Could he do it, again?

Trump’s acolytes will protest that he could not get a fair trial in heavily Democratic Manhattan, that the judge is a leftist and that Carroll made up the entire incident. Yet their suppositions cannot erase the truth that, in a court of law where he had the full opportunity to defend himself and capable, costly attorneys acting on his behalf, his accuser prevailed.

But as the legal clouds swirling around him have increased and darkened, it is equally true that Trump’s chances of becoming the Republican Party’s standard-bearer have simultaneously improved.

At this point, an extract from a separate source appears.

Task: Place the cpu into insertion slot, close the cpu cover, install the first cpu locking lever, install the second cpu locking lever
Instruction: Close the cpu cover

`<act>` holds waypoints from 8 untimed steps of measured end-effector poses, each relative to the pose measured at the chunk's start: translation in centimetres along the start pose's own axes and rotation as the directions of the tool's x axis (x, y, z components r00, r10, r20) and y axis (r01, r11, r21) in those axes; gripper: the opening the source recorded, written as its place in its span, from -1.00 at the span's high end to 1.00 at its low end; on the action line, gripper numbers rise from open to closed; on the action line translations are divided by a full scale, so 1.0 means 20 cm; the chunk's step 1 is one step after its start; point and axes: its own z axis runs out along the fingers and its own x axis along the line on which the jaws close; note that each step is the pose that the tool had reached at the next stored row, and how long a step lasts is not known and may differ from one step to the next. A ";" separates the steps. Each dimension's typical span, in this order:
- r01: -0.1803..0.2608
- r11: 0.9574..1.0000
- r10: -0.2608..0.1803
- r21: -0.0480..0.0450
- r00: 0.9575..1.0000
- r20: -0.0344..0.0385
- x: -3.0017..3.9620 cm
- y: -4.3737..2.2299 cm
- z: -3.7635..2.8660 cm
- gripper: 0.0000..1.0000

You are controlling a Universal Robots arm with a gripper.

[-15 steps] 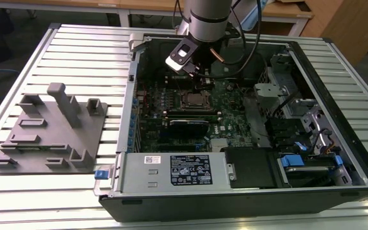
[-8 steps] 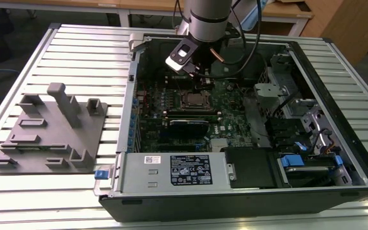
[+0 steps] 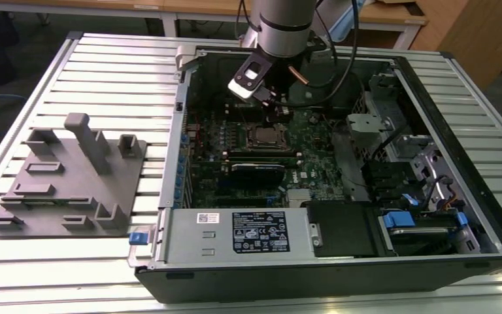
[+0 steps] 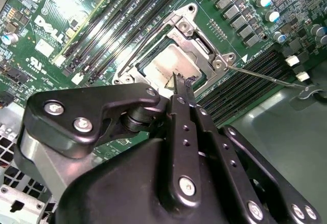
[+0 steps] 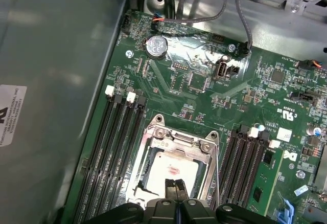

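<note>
Hiding part of cpu point(image 5: 171, 163), fingers point(image 5: 170, 189) pressed together, cpu cover point(image 5: 180, 141) down.

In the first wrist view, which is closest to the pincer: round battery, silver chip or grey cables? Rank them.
1. cpu, right at the gripper tips.
2. coin battery, farther along the board.
3. grey cables, at the board's far edge.

In the first wrist view the black gripper point(image 5: 173, 184) hides one edge of the thin silvery square cpu cover point(image 5: 176, 142); whether its fingertips touch the flat grey-topped cpu point(image 5: 163, 165) is unclear. In the exterior view the silver-grey robot arm point(image 3: 282, 26) is cut off at twelve o'clock.
</note>
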 end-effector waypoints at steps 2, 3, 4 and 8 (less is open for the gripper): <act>0.000 1.000 0.000 0.000 1.000 0.000 0.000 0.000 0.000 0.80; 0.000 1.000 0.000 0.000 1.000 0.000 0.000 0.000 0.000 0.80; 0.001 1.000 -0.001 0.000 1.000 0.000 0.000 0.000 0.000 0.80; 0.038 0.999 -0.038 0.000 0.999 0.000 0.000 0.000 0.001 0.80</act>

In fact, Donald Trump was actually behind Florida Governor Ron DeSantis in the polls in early voting in New Hampshire at the start of 2023. Recent opinion surveys indicate that he currently has a commanding lead over the 44-year-old he calls “DeSanctimonious” to the laughter of his die-hard followers.

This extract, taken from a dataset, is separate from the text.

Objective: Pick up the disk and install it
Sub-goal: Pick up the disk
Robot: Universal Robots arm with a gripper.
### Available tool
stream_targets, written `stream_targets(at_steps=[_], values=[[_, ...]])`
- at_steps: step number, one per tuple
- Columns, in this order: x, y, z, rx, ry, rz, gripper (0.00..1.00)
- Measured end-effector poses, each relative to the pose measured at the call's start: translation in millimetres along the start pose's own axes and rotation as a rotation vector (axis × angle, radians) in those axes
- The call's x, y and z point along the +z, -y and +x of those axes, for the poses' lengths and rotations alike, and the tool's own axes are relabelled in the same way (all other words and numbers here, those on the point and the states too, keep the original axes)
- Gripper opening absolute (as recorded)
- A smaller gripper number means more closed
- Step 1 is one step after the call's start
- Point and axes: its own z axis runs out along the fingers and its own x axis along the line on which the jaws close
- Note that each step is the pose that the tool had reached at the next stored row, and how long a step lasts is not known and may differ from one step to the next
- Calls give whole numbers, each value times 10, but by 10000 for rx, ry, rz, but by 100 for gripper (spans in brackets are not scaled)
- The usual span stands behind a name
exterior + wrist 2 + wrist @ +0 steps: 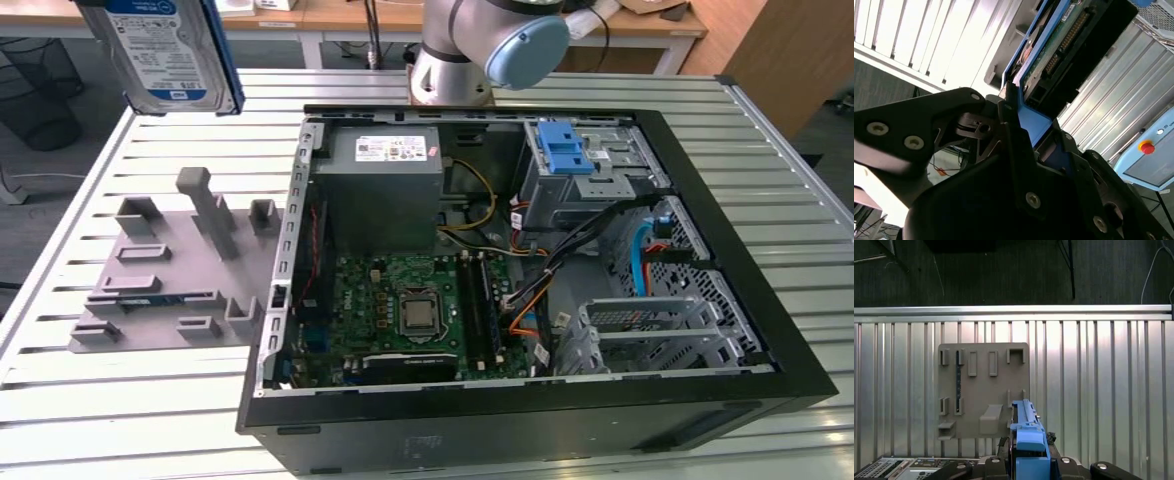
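Note:
The disk, a silver hard drive with a white-and-blue label in a blue plastic carrier, hangs upright in the air. It is above the table's far corner at the exterior view's left, well clear of the open computer case. In the second wrist view my gripper is shut on the blue carrier end of the disk, whose circuit-board side shows. In the first wrist view the disk is seen edge-on, rising from the gripper high above the table.
The case lies open on the slatted metal table. It holds a grey power-supply box, a metal bay with a blue latch, a motherboard and a drive cage. A grey fixture plate lies beside the case. The arm's base stands behind it.

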Motion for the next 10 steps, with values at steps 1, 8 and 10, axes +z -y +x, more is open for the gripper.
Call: stream_targets(at_steps=[1, 8, 10], values=[[-1, 4, 0, 0, 0, -1, 36], [-1, 35, -1, 0, 0, -1, 36], [-1, 44, -1, 0, 0, -1, 36]])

In the Real Clear Politics aggregation of polling data, Trump’s margin is an astounding 31.3%. He sits at 53.5%; DeSantis has the support of 22.2%; the rest of the announced and putative aspirants are mired in the single digits. This is a remarkable, perhaps insurmountable advantage.

The crucial question then: Is there anything that can change the game in the Republican primary? Legal travails, and what could arise from them, seem to be of no consequence. That may be put to the test, though, in the context of special counsel Jack Smith’s two-pronged investigation into Trump’s possession of classified documents and his behaviour on January 6th. Still, my bet is that any adverse findings will not derail his quest.

Shadow of January 6th

At the moment, the only small chink in Trump’s GOP armour appears to be his obsession with the 2020 election and his fantastical belief that he was robbed by Joe Biden and the Democrats. Many at his rallies have suggested that they are sick of hearing about it. The consensus of a focus group of Trump backers who attended the CNN Town Hall was the same.

Naturally, their sentiments won’t deter him from asserting that he was the victim of a grand conspiracy. They are unlikely to be sufficiently put off by his ramblings to jump ship. DeSantis, nonetheless, could benefit by focusing on what lies ahead, not dwelling on the past.

That said, while the youthful, avowedly “anti-woke” Floridian definitely has a future in national conservative politics, his path to becoming his party’s nominee this time around is getting more difficult to map by the day.

His being chosen is not impossible, but it’s highly improbable.

So at the close of a week in which – notwithstanding how oblivious he may be to the gravity of it – Donald Trump suffered the humiliation of being held to account for sexual abuse and defamation, he emerges stronger than ever within Republican circles.

The problem for him is that the right-wing grassroots don’t determine who the next POTUS will be. Swing voters in battleground states do. Affluent, white, suburban women constitute a key component of that cohort. Trump has to have a lot of them in his corner to pull off what would be a big upset.

And I can’t imagine that those whose votes are up for grabs will have been persuaded by the unanimous decision of a jury that he, a self-proclaimed star, grabbed and degraded E Jean Carroll, someone they can readily identify with, in a department store dressing room.

Larry Donnelly is a Boston lawyer, a Law Lecturer at the University of Galway and a political columnist with TheJournal.ie.